I began thinking that if I saw enough open-heart surgeries before my own, it would be less intimidating. So in between assisting with knee and hip replacements on my orthopedic surgery rotation, I find myself sneaking into the cardiothoracic OR. I’m especially fascinated with the closing of the surgery. They thread malleable wires through your sternum, twist them together at the center, and tuck them into the middle. Quite medieval looking, actually.

And, contrary to my previous hypothesis, it’s an uncomfortable process to watch, no matter how many times you see it.

Introduction

My name is Natalia and I’m a newly-minted 26 year old physician. I’m starting my intern year in Family Medicine at a teaching hospital in New York City.

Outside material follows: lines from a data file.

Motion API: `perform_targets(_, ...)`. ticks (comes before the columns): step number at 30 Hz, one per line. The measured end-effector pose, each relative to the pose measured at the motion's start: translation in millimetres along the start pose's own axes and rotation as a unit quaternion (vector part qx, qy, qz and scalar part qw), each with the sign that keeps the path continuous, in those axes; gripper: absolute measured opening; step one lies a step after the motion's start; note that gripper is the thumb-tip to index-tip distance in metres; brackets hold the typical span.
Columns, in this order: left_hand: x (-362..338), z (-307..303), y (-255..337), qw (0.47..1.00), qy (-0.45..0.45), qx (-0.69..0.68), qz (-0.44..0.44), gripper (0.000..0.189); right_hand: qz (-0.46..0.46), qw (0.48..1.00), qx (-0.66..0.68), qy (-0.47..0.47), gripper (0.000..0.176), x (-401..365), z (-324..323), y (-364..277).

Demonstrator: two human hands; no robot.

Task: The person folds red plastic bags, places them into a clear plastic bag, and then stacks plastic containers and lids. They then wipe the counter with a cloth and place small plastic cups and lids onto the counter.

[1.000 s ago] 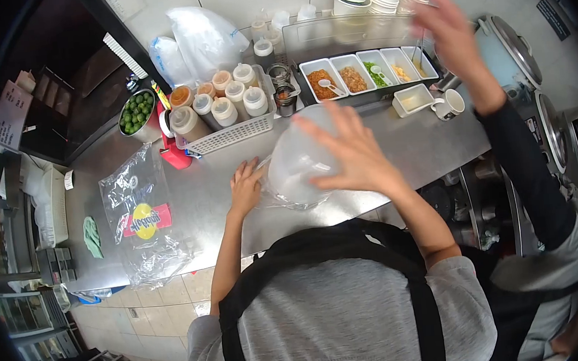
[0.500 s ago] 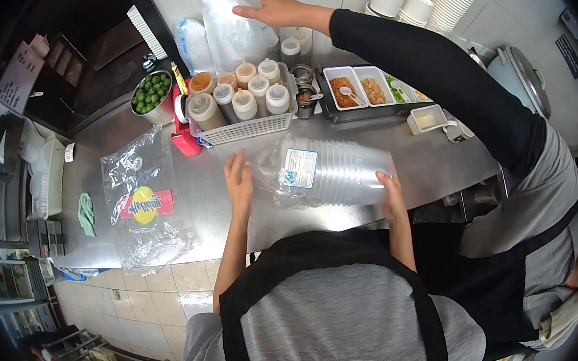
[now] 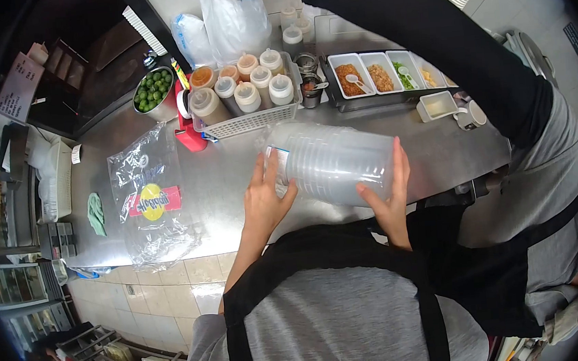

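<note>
A nested stack of clear plastic containers [image 3: 332, 159] lies on its side just above or on the steel counter, pointing left to right. My left hand [image 3: 266, 199] grips the left end, fingers over a clear wrapper with a white and blue label [image 3: 279, 159]. At the other end, my right hand [image 3: 390, 202] has its thumb and fingers around the rims. Left of my hands a flat clear plastic bag [image 3: 153, 199] with a pink and yellow print lies on the counter.
A grey basket [image 3: 250, 123] of squeeze bottles stands behind the stack. Limes fill a metal bowl [image 3: 157, 109]. Food trays [image 3: 379, 76] sit at the back right. A co-worker's black-sleeved arm [image 3: 420, 28] reaches across to a white plastic bag [image 3: 238, 27] by the wall.
My left hand has moved right and closed on the stack's labelled end. The stack has turned, so less of the label shows. The co-worker's arm has shifted left, its hand at the white bag's top.
</note>
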State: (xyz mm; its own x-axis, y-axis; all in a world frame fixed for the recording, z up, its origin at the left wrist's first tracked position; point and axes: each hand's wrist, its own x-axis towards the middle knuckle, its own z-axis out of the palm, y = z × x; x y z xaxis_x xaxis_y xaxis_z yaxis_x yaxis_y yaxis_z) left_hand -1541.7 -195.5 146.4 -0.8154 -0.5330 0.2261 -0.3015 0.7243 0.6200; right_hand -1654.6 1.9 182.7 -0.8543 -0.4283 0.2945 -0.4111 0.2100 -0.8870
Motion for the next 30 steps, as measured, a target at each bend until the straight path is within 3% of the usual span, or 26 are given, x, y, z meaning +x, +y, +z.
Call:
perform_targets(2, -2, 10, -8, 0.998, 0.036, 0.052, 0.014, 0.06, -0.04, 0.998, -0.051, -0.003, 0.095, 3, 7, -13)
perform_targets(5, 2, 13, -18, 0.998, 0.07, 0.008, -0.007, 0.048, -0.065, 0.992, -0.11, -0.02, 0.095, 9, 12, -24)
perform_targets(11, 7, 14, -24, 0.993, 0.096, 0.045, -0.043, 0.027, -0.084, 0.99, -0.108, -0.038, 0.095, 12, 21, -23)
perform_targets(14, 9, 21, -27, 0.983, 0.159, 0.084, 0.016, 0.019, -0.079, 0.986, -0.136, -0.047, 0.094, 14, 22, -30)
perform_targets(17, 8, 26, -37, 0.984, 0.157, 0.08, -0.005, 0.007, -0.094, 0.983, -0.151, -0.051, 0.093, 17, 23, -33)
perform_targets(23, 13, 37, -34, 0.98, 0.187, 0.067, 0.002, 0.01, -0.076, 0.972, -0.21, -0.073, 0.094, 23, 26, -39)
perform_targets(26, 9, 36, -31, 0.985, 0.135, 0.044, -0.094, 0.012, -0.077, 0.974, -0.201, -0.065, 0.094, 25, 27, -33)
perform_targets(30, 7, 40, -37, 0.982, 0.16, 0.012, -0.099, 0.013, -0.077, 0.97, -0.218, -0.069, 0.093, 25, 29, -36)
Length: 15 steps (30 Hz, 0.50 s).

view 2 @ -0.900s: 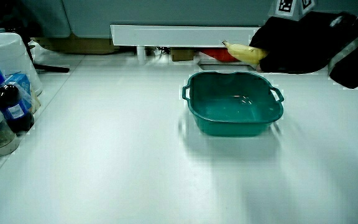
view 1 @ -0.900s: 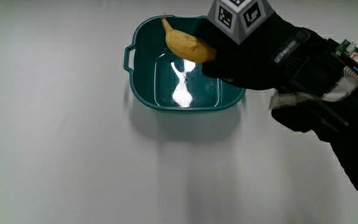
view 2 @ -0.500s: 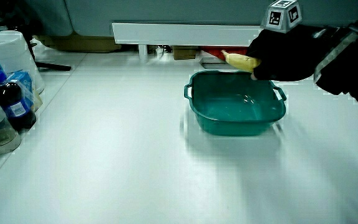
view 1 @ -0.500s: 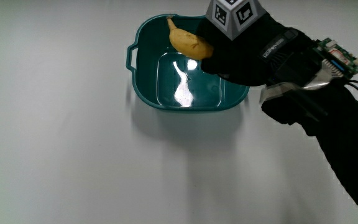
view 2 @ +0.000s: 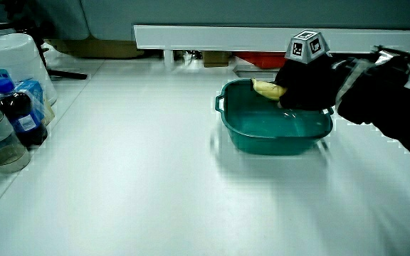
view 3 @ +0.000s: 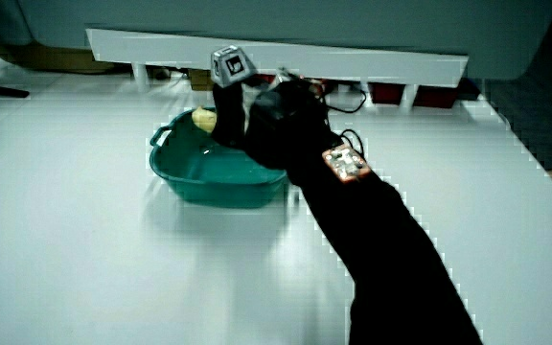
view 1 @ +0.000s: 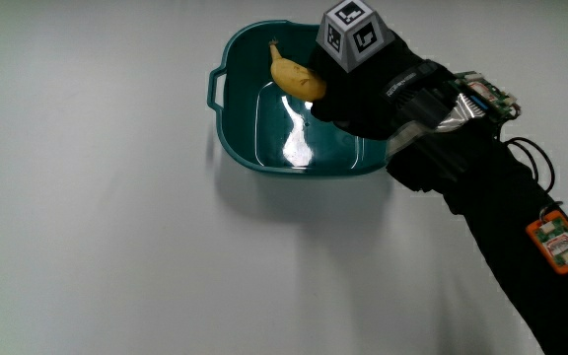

I’m also having open-heart surgery in less than a month. That’s because I have four holes in my heart; three atrial septal defects and one patent foramen ovale. Recovery is stated to be approximately 6-8 weeks. However, I plan to start my orientation and intern year on time, and this process begins 5.5 weeks post-op.

I’d like to share my journey because I’m about to enter the world of residency- I’m not sure what to expect but I believe that it will be a transformative process in and of itself.  Thus far, I’ve managed to keep my idealism and empathy intact, throughout the oftentimes exhausting medical training process. I hope that doesn’t change, and perhaps writing about this experience will help keep me in check. Writing, it seems, is a sort of catharsis.

I’m a strong proponent of integrative therapies- osteopathic manipulative medicine, nutrition, meditation, yoga, hypnosis and acupuncture- to help with any recovery process. I plan to do a little case-study on myself using the first three mentioned.

I also want to share my experiences in order to help those who may be going through similar situations. The moment you find out that you’re going to have open-heart surgery is a breathtaking one, especially if you’re young. It brings up anxiety, perhaps depression, and a new sense of perspective. The latter is nothing less than a gift. Only through hardship can you truly contemplate your life. You’re given the push to re-evaluate your mental, physical, emotional, and spiritual state and make the necessary adjustments. It’s a potent reminder that life is short and health is precious. As young physicians, we understand this fact intellecutally, but oftentimes it is difficult to contemplate it on a deeply personal level.  Until it happens to you, that is.

I try to live life with an open heart and with courage. Perhaps courage is just simply the ability to move forward with a smile, even when faced with difficult circumstances.